健康のために「ノンアル」を選ぼうとする人は多いものの、それまで飲んできたビールやワイン、カクテルといったアルコール飲料と同じようにおいしいものを見つけるのは、なかなか難しいかもしれない。
そこで候補に挙げられるのが、日本茶だ。食事と一緒に楽しむドリンクとして選ぶべき理由は、いくつもある。
ペアリングしやすい緑茶
甘味、塩味、苦味、酸味に続く第5の味覚と呼ばれる「うま味」成分が豊富な日本茶は、食事とのペアリングがとても簡単。日本茶は種類も数多く、それぞれに異なるうま味と甘味、苦味を持っている。ミシュランの星を獲得したニューヨークのレストラン、クラウン・シャイ(Crown Shy)のシェフ、ジェームズ・ケントは、調理にも日本茶を使っている。

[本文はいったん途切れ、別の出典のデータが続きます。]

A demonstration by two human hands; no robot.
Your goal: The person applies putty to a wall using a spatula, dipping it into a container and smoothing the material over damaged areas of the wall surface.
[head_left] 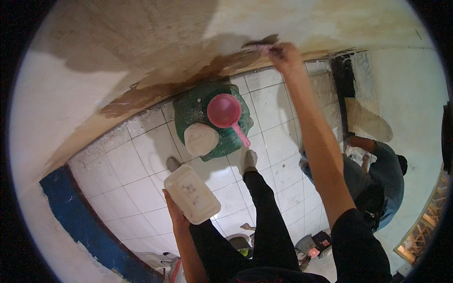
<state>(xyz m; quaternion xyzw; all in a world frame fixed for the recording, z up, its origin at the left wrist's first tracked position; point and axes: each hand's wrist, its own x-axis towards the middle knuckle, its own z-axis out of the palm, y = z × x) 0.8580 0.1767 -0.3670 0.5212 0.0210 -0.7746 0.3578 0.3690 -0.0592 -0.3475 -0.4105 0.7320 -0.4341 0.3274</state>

例えば、48時間かけて調理する牛肉のショートリブに最もうま味と甘みが強い玉露茶を使うと、肉が柔らかく、ほろほろになるという。また、きのこのスープをかけたフォアグラ入りの茶碗蒸しには、緑茶を焙煎して作る、香ばしさが特徴のほうじ茶を使っている。
より独創的なペアリングを提案するシェフもいる。ケントに日本茶を卸している専門店ケトル(Kettl)のザック・マンガンは、高級玉露の産地として知られる福岡県八女市産の煎茶を使い、「伝統的ではない」炭酸入りの緑茶を考案した。
すっきりした味わいで最も人気のある煎茶に炭酸──。飲めばその刺激に、少し驚かされるかもしれない。だが、お茶の甘味と植物系の香調(ノート)は、口に入れる料理と高いシナジー効果を発揮する。
マンガンは、どんなものにも合う日本茶は、そのままでも料理と合わせても、どちらでも十分に楽しめるものだと話している。
健康に良い日本茶
日本茶は、健康効果も証明されている。そのこともまた、アルコールに代わるドリンクとして選ぶべき理由の一つだ。緑茶には、カテキンの一種であるエピガロカテキンガレート(EGCG)などの抗酸化成分が豊富に含まれる。EGCGは炎症を抑制するほか、免疫力を高め、効率よく脂肪を分解することがわかっている。抗がん作用や、心臓病の予防効果もあるという。
緑茶はそのほか、ストレスの軽減や気分・認知機能の改善などのメンタルヘルス向上効果があるアミノ酸のL‐テアニンも多く含んでいる。
ただ、緑茶はカフェインも含むことから、夕方以降に飲むことについて心配する人もいるかもしれない。気になる場合は、カフェインをほとんど含まない種類を選べばいい。先述のほうじ茶がその一つで、焙煎することによって、カフェインの量が減少している。
そのほかにカフェインの含有量が少ないのは、若枝や茶葉の柄、新芽の茎を集めた「茎茶」だ。京都では「かりがね」、九州では「白折」とも呼ばれている。
日本からの緑茶の輸出額は2021年、200億円を超えた。輸出先の第1位は米国で、輸出量全体のおよそ50%が同国向けとなっている。高級茶も含め、日本茶はますます、日本以外でも手に入りやすくなっている。